▸ **EXERCISE AIM**
The data that follows must be transcribed in full and exactly, minus the pictures.

▸ **RECORDED INFORMATION**
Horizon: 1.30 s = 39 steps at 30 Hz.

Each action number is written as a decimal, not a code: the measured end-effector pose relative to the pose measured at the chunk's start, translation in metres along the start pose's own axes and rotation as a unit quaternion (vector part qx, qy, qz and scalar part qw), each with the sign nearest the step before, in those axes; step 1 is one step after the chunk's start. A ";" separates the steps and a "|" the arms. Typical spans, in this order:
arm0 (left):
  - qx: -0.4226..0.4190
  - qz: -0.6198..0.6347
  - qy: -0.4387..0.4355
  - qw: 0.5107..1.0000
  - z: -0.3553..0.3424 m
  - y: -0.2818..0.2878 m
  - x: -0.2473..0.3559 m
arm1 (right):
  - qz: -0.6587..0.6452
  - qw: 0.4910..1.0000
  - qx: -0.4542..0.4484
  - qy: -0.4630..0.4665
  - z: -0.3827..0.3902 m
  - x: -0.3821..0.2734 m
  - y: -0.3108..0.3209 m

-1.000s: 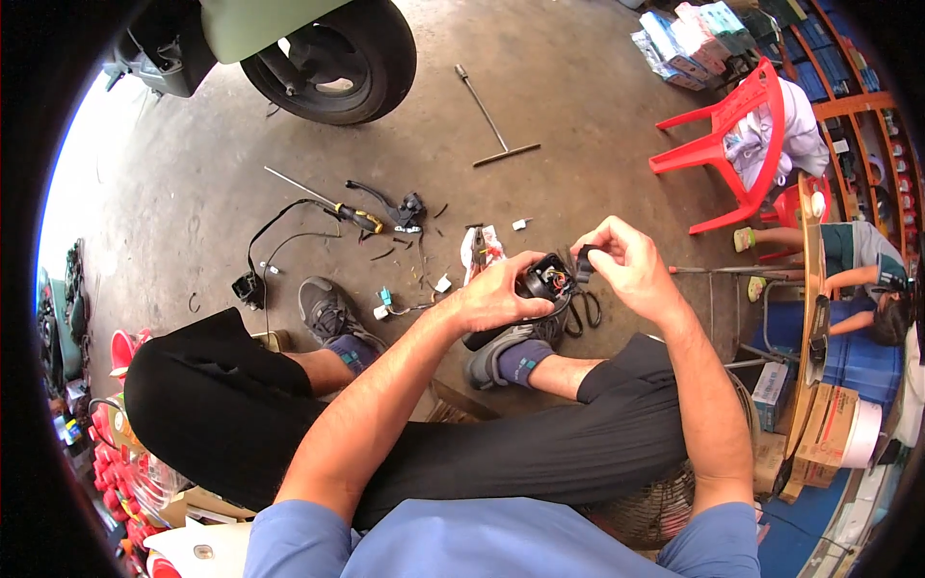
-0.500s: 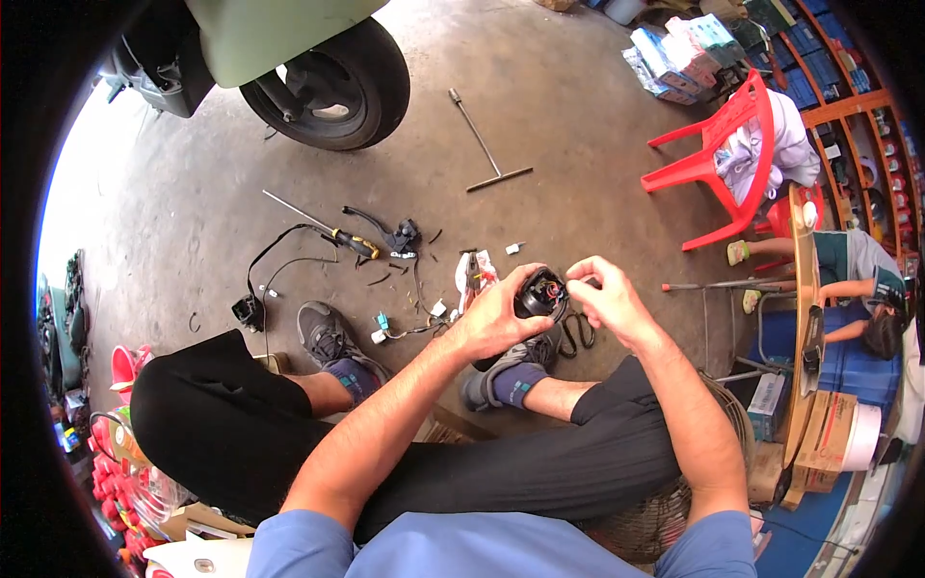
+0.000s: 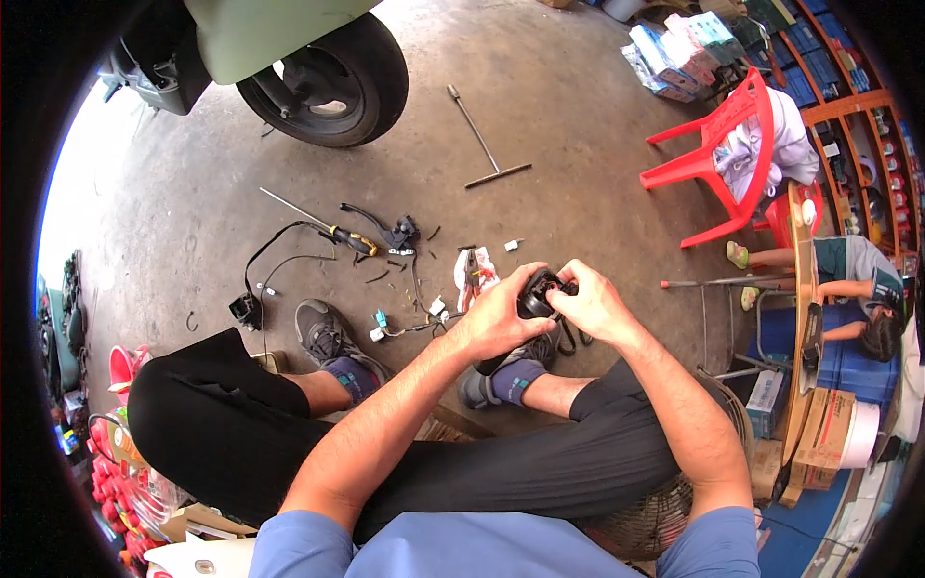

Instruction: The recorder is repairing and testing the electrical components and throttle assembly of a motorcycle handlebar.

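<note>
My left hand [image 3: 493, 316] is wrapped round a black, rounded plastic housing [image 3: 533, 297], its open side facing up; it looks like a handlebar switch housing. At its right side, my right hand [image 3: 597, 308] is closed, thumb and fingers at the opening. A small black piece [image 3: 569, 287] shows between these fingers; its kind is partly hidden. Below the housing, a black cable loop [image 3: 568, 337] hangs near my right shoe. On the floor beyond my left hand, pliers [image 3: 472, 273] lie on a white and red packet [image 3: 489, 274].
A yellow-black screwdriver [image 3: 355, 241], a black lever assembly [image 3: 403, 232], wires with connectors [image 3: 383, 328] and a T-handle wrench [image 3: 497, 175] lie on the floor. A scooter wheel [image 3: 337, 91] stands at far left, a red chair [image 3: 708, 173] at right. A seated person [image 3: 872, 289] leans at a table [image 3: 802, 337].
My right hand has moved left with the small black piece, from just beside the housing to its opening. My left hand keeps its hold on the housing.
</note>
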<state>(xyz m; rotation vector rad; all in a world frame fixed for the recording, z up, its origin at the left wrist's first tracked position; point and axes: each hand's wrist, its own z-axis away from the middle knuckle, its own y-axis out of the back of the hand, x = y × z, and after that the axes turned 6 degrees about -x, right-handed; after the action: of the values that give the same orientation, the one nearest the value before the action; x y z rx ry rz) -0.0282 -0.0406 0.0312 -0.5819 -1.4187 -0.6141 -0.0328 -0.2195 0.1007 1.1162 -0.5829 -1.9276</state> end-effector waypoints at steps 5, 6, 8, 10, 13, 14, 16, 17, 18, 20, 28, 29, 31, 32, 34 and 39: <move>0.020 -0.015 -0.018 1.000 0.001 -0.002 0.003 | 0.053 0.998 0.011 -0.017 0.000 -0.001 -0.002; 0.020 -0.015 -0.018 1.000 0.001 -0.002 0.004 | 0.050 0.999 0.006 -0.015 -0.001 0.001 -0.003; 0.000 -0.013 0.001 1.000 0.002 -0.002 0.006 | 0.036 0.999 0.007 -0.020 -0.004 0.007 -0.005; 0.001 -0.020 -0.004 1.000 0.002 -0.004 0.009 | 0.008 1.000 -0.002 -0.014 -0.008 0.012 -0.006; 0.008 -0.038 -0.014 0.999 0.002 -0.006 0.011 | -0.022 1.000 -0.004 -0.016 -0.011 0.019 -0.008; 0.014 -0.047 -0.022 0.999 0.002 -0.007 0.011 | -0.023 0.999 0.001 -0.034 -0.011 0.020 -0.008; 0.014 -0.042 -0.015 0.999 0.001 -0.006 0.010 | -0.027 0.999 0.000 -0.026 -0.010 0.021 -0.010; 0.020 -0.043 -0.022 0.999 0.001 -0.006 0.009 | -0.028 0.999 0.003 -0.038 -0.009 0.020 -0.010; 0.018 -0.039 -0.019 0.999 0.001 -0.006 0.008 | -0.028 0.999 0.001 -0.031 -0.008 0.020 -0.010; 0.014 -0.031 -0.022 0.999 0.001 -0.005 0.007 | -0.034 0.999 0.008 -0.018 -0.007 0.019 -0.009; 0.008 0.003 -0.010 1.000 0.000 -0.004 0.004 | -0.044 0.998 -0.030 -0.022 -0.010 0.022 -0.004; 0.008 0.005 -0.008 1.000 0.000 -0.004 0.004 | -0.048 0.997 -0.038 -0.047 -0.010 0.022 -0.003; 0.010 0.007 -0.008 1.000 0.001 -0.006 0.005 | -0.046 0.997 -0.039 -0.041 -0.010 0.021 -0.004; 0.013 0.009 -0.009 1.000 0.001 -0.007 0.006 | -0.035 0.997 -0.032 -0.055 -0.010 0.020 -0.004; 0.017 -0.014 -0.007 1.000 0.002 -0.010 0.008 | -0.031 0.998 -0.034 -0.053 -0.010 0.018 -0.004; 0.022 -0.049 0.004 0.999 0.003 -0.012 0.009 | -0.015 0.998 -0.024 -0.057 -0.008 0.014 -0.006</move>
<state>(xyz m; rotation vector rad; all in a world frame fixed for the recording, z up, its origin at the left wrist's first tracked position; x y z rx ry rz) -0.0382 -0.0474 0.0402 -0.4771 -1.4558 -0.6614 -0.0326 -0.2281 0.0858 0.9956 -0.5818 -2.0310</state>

▸ **RESPONSE TO THE EXERCISE**
Horizon: 1.30 s = 39 steps at 30 Hz.

Each action number is written as a decimal, not a code: the measured end-effector pose relative to the pose measured at the chunk's start, translation in metres along the start pose's own axes and rotation as a unit quaternion (vector part qx, qy, qz and scalar part qw), each with the sign nearest the step before, in those axes; step 1 is one step after the chunk's start. A ";" separates the steps and a "|" the arms. Typical spans, in this order:
arm0 (left):
  - qx: -0.4226..0.4190
  - qz: -0.6198..0.6347
  - qy: -0.4387..0.4355
  - qw: 0.5107..1.0000
  - z: -0.3553..0.3424 m
  - y: -0.2818..0.2878 m
  - x: -0.2473..0.3559 m
arm1 (right):
  - qz: -0.6587..0.6452
  - qw: 0.4910..1.0000
  - qx: -0.4542..0.4484
  - qy: -0.4630..0.4665
  - z: -0.3827..0.3902 m
  - x: -0.3821..0.2734 m
  - y: -0.3108..0.3209 m

-1.000s: 
-0.500s: 
+0.000s: 

Instruction: The recorder is repairing and testing the electrical components and throttle assembly of a motorcycle handlebar.

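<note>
My left hand [image 3: 493, 316] is wrapped round a black, rounded plastic housing [image 3: 533, 297], its open side facing up; it looks like a handlebar switch housing. At its right side, my right hand [image 3: 597, 308] is closed, thumb and fingers at the opening. A small black piece [image 3: 569, 287] shows between these fingers; its kind is partly hidden. Below the housing, a black cable loop [image 3: 568, 337] hangs near my right shoe. On the floor beyond my left hand, pliers [image 3: 472, 273] lie on a white and red packet [image 3: 489, 274].
A yellow-black screwdriver [image 3: 355, 241], a black lever assembly [image 3: 403, 232], wires with connectors [image 3: 383, 328] and a T-handle wrench [image 3: 497, 175] lie on the floor. A scooter wheel [image 3: 337, 91] stands at far left, a red chair [image 3: 708, 173] at right. A seated person [image 3: 872, 289] leans at a table [image 3: 802, 337].
My right hand has moved left with the small black piece, from just beside the housing to its opening. My left hand keeps its hold on the housing.
</note>
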<state>(xyz m; rotation vector rad; all in a world frame fixed for the recording, z up, its origin at the left wrist's first tracked position; point and axes: each hand's wrist, its own z-axis away from the middle knuckle, its own y-axis out of the back of the hand, x = y × z, and after that the axes turned 6 degrees about -x, right-handed; after the action: of the values that give the same orientation, the one nearest the value before the action; x y z rx ry rz) -0.0282 -0.0406 0.0312 -0.5819 -1.4187 -0.6141 -0.0328 -0.2195 0.1007 1.1162 -0.5829 -1.9276</state> end-effector waypoints at steps 5, 6, 8, 10, 13, 14, 16, 17, 18, 20, 28, 29, 31, 32, 34 and 39: <move>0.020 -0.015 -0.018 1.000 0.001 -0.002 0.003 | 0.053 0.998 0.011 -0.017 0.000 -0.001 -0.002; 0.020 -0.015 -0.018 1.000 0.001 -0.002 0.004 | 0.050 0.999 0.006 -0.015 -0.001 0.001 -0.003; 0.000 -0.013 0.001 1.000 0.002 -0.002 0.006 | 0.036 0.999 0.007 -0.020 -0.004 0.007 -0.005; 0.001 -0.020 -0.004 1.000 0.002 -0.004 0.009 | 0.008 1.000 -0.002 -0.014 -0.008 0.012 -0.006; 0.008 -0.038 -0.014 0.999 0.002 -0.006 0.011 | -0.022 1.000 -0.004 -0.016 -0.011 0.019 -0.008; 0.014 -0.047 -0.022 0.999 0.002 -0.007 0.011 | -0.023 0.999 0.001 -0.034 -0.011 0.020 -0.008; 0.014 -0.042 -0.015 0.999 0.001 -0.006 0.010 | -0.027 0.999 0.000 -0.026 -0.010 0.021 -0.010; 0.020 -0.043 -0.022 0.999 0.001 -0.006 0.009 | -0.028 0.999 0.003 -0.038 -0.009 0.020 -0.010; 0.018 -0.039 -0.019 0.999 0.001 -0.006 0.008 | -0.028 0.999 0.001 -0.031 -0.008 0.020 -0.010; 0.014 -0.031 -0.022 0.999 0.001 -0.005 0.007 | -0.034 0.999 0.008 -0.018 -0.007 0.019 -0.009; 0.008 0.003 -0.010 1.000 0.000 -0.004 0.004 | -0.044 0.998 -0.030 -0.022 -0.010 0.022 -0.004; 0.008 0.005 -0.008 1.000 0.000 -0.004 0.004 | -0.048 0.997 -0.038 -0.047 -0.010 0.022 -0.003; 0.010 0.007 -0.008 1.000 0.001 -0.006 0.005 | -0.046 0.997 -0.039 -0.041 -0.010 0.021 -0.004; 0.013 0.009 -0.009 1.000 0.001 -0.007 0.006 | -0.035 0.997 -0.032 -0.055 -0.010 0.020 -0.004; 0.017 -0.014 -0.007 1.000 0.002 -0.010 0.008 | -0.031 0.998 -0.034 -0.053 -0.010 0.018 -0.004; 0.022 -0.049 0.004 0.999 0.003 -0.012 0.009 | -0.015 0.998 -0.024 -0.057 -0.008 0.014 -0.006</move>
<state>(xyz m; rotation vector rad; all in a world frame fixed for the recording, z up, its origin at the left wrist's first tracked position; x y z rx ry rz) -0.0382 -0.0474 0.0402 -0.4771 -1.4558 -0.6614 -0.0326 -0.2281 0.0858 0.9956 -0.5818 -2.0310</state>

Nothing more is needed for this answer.